Contributing to PyCharter¶
Thank you for your interest in contributing to PyCharter! This guide will help you get started.
Code of Conduct¶
By participating in this project, you agree to abide by our Code of Conduct. Please be respectful and constructive in all interactions.
Getting Started¶
Development Setup¶
- Fork and clone the repository
- Create a virtual environment
- Install development dependencies
- Install pre-commit so Black and isort run on every commit (recommended)
Without this step, formatting hooks will not run when you commit, and CI may fail with "would reformat" errors.
- Run tests to verify setup
Project Structure¶
pycharter/
├── src/pycharter/ # Main package
│ ├── api/ # REST API
│ ├── etl_generator/ # ETL pipelines
│ ├── quality/ # Quality monitoring
│ ├── runtime_validator/ # Validation
│ └── ...
├── tests/ # Test suite
├── docs/ # Documentation
└── docs/notebooks/ # Example Jupyter notebooks
Branch model and releases¶
We use a simple Git flow so anyone can contribute without learning a heavy process:
- Branches: Work on feature branches, merge into develop, then develop → main.
- Releases: Done from main. Pushing a version tag (e.g.
v0.0.33) triggers the release pipeline: tests run, the package is built and published to PyPI, and a GitHub Release is created from that tag.
To release a new version (from main):
- Merge develop into main and ensure main is in a good state.

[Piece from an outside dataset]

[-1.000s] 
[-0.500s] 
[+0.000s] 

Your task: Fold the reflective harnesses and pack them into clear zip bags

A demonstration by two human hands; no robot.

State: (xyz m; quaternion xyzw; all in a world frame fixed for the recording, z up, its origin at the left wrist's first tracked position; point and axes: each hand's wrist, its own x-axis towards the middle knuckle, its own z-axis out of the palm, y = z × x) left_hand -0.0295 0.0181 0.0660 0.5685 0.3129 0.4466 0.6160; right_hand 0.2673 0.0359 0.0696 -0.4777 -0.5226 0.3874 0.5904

- Create and push a tag (the tag name is the version used for PyPI and the release):
- The CI workflow will run tests, build, publish to PyPI, and create the GitHub Release. No need to edit
pyproject.tomlfor the version when using tags—the tag is the source of truth for that run.
Optionally, keep pyproject.toml’s version in sync with the latest release so local installs and docs show the right number. You can use ./bin/release.sh 0.0.33 to bump version, tag, and push (the workflow still uses the tag for the published version).
Making Changes¶
Branch Naming¶
Use descriptive branch names:
feature/add-kafka-extractorfix/validation-error-handlingdocs/improve-etl-tutorial
Coding Standards¶
Python Style¶
We use Black and isort for formatting:
# Format code (paths and config must match CI)
black --config pyproject.toml src/pycharter tests
isort --settings-path pyproject.toml src/pycharter tests
# Check formatting (run before pushing to avoid CI failures)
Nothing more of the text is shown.